Samples demonstrating how to use the Compute Sanitizer Tools and Public API
BSD 3-Clause "New" or "Revised" License
70 stars 12 forks source link

How to capture the actual kernel execution end #23

Open Lin-Mao opened 3 hours ago

Lin-Mao commented 3 hours ago

Hi,

I am wondering how to capture the kernel execution end in the callbacks. There's a callback site for SANITIZER_CBID_LAUNCH_END, but this corresponds to the kernel launch end, and the kernel has not finished yet at that time. I noticed that samples such as MemoryTracker and DeviceMalloc process the data at the synchronization callback, but this does not seem to work if I want to collect data on a kernel-wise basis while there is no synchronization between kernels (which I assume is common in large applications).

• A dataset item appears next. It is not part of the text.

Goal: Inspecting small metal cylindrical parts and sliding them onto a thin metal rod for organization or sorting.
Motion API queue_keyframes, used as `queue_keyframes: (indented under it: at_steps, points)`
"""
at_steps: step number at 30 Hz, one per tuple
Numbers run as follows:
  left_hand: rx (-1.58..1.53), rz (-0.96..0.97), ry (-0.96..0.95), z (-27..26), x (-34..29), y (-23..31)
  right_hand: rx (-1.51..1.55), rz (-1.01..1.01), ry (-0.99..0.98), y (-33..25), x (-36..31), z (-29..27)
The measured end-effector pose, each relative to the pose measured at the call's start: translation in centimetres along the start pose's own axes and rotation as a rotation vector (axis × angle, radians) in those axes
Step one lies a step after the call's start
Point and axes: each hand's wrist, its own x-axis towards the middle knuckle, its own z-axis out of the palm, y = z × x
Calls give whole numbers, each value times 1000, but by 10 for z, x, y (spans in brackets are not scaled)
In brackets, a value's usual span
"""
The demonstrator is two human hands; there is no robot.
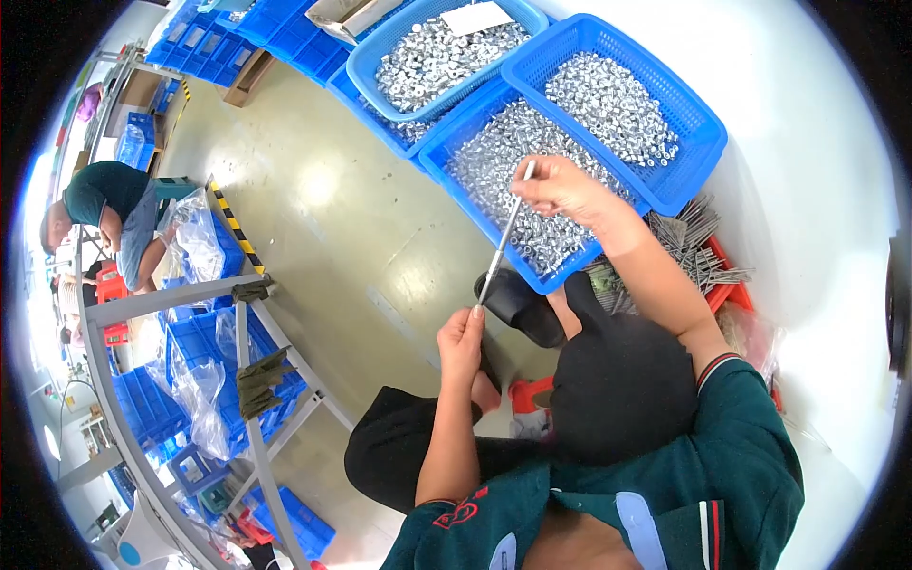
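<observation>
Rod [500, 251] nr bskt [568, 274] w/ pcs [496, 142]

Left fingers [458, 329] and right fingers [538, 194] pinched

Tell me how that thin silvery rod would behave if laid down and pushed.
The rod is probably stiff: it runs straight between the left hand and the right hand. Its slim shape looks round, so it would likely roll when pushed. The shiny, metallic surface suggests it may be slippery.

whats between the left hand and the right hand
A thin metal rod spans the gap, as the head view shows: the left hand pinches its lower end, the right hand grips near its upper end.
</observation>
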Motion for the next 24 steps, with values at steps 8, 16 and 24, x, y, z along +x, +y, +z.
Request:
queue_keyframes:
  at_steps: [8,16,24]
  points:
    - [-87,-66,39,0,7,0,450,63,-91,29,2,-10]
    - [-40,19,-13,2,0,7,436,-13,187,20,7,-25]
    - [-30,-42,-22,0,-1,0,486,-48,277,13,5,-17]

I have two tentative solutions:

  1. Use the sanitizerStreamSynchronize function in the SANITIZER_CBID_LAUNCH_END callback and process the data afterward (the kernel should finish execution by then)
  2. Count the remaining threads by subtracting threads in a SANITIZER_INSTRUCTION_BLOCK_EXIT patch function.

However, I am not sure why neither of these works, I am wondering if there's any better solution to capture the actual kernel execution end. Thanks for any feedback!

Lin-Mao commented 3 hours ago

@achartier @aladram